Vendredi 4 Novembre 2016


La Tribune : 4 novembre 2016
A Medetom, Place Beauvau à l’Intérieur puis à Matignon une délégation des Républicains composée de leur chef de groupe au Congrès, Sonia Backes, d’Isabelle Lafleur et des signataires historiques de l’Accord, Harold Martin et Simon Loueckhote est allée faire les titres et les sous-titres des récents événements en Calédonie aux édiles socialistes.




Bonjour ! – « Madame la ministre des Outremer, des voitures brûlent en Nouvelle-Calédonie, des routes sont coupées, des gens tirent impunément sur les gendarmes et l’on ne vous entend pas une seule fois ! Pas un mot n’est sorti de votre ministère ! Vous êtes déjà en campagne dans votre circonscription de la Réunion ou vous ne savez pas où c’est la Calédonie ? » C’est en ces termes peu flatteurs qu’Ericka Bareigts, locataire de la rue Oudinot, a fait connaissance avec Harold Martin, signataire de l’Accord de Nouméa. N’ayant rien à opposer, elle s’en remettra. D’autant qu’au fil des premiers rendez-vous, le discours de la délégation Backes n’a manqué ni de sel, preuve que la coupe est pleine. Ni de propositions concrètes, preuve que des leviers existent, pour peu que l’on veuille les actionner.

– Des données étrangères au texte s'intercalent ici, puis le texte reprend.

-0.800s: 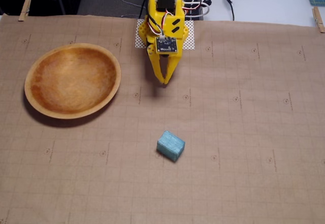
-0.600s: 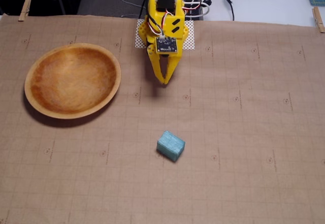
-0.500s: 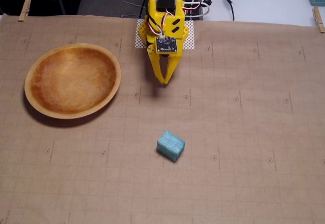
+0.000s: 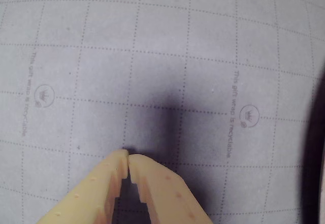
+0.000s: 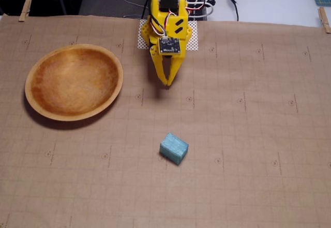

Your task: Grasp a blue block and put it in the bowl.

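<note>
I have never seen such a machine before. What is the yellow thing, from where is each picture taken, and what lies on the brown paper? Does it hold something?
The yellow thing is a small robot arm. At its end is a gripper, two fingers that pinch things. One picture comes from a fixed camera looking down at the table. The other comes from a camera on the arm's wrist, so you see the gripper from close up, with only the gridded paper below it. On the paper lie a wooden bowl, empty, on the left in the fixed view, and a blue block nearer the camera. The gripper's fingertips meet and it holds nothing.
</note>
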Tool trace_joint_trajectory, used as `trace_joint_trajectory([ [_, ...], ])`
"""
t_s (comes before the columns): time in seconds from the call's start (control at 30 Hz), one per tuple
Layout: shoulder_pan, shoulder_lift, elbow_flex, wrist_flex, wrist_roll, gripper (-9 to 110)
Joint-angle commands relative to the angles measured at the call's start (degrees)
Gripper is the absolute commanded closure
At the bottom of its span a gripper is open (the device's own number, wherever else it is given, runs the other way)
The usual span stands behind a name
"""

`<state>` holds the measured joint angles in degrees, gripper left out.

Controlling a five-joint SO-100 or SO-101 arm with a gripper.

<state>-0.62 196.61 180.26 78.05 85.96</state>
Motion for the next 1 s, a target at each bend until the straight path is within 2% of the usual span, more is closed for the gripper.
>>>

Ne pas se tromper de victimes ! – Place Beauvau, lors des discussions préparatoires à la réunion sécurité de samedi, Les Républicains ont demandé à l’Etat de « changer de braquet. Ça suffit avec les missions de ceci ou de cela, vous avez suffisamment de chiffres sur la délinquance en Calédonie, assez de rapports pour vous convaincre d’y remédier ». Nombre de Calédoniens ont en effet jugé l’attitude de l’Etat sur les affaires de Saint-Louis et Bangou tristement à « équidistance » des fauteurs de troubles et des forces de l’ordre. A la différence du procureur de la République. « On était pourtant face à des affaires de droit commun », souligne-t-on de part et d’autre. Aussi, plus d’excuses comme « le fait colonial » ou « le soupçon de bavure », c’est à l’Etat de « condamner les propos provocateurs de Roch Wamytan et de porter plainte pour les tirs essuyés par les gendarmes » pour rétablir l’ordre public « en y mettant les moyens et la volonté politique ». Comment ?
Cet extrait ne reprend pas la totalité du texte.